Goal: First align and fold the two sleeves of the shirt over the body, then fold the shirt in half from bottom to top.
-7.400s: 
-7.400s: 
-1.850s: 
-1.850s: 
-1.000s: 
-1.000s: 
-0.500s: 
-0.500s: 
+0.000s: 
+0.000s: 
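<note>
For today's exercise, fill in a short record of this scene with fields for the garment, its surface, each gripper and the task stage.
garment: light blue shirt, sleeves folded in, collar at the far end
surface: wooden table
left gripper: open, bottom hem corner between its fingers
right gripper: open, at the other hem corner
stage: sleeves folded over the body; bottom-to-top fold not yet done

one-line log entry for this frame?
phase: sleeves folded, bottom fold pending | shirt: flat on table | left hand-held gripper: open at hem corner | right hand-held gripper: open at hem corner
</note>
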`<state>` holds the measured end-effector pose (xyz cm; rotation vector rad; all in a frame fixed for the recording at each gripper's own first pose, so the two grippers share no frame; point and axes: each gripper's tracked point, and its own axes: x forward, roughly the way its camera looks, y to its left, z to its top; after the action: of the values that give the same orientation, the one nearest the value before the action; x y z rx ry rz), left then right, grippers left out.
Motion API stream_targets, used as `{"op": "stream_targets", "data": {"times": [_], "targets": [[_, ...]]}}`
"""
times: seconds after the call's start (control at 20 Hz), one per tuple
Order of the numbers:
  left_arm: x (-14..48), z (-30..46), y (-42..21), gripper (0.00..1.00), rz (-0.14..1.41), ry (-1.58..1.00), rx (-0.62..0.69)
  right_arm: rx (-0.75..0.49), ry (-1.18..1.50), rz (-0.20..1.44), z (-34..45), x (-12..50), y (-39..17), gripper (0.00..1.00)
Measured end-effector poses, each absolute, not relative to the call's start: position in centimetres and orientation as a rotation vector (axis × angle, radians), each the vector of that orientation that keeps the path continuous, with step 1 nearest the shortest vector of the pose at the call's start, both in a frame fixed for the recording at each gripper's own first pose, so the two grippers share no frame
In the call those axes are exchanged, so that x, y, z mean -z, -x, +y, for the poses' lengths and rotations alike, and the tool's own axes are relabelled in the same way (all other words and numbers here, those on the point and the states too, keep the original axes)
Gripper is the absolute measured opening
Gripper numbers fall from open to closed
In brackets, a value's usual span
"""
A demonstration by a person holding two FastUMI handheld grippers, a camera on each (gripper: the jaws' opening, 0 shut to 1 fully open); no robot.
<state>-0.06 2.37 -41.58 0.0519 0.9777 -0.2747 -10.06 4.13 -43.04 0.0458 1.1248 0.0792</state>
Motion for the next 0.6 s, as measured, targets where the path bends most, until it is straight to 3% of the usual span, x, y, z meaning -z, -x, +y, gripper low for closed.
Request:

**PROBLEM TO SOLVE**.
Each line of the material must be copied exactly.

**ANSWER FOR THE TASK**.
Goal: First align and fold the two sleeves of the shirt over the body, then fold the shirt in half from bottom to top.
-7.400s: 
-7.400s: 
-1.850s: 
-1.850s: 
-1.000s: 
-1.000s: 
-0.500s: 
-0.500s: 
+0.000s: 
+0.000s: 
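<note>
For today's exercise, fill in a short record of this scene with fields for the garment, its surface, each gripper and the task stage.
garment: light blue shirt, sleeves folded in, collar at the far end
surface: wooden table
left gripper: open, bottom hem corner between its fingers
right gripper: open, at the other hem corner
stage: sleeves folded over the body; bottom-to-top fold not yet done

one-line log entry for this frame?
phase: sleeves folded, bottom fold pending | shirt: flat on table | left hand-held gripper: open at hem corner | right hand-held gripper: open at hem corner
</note>
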`<state>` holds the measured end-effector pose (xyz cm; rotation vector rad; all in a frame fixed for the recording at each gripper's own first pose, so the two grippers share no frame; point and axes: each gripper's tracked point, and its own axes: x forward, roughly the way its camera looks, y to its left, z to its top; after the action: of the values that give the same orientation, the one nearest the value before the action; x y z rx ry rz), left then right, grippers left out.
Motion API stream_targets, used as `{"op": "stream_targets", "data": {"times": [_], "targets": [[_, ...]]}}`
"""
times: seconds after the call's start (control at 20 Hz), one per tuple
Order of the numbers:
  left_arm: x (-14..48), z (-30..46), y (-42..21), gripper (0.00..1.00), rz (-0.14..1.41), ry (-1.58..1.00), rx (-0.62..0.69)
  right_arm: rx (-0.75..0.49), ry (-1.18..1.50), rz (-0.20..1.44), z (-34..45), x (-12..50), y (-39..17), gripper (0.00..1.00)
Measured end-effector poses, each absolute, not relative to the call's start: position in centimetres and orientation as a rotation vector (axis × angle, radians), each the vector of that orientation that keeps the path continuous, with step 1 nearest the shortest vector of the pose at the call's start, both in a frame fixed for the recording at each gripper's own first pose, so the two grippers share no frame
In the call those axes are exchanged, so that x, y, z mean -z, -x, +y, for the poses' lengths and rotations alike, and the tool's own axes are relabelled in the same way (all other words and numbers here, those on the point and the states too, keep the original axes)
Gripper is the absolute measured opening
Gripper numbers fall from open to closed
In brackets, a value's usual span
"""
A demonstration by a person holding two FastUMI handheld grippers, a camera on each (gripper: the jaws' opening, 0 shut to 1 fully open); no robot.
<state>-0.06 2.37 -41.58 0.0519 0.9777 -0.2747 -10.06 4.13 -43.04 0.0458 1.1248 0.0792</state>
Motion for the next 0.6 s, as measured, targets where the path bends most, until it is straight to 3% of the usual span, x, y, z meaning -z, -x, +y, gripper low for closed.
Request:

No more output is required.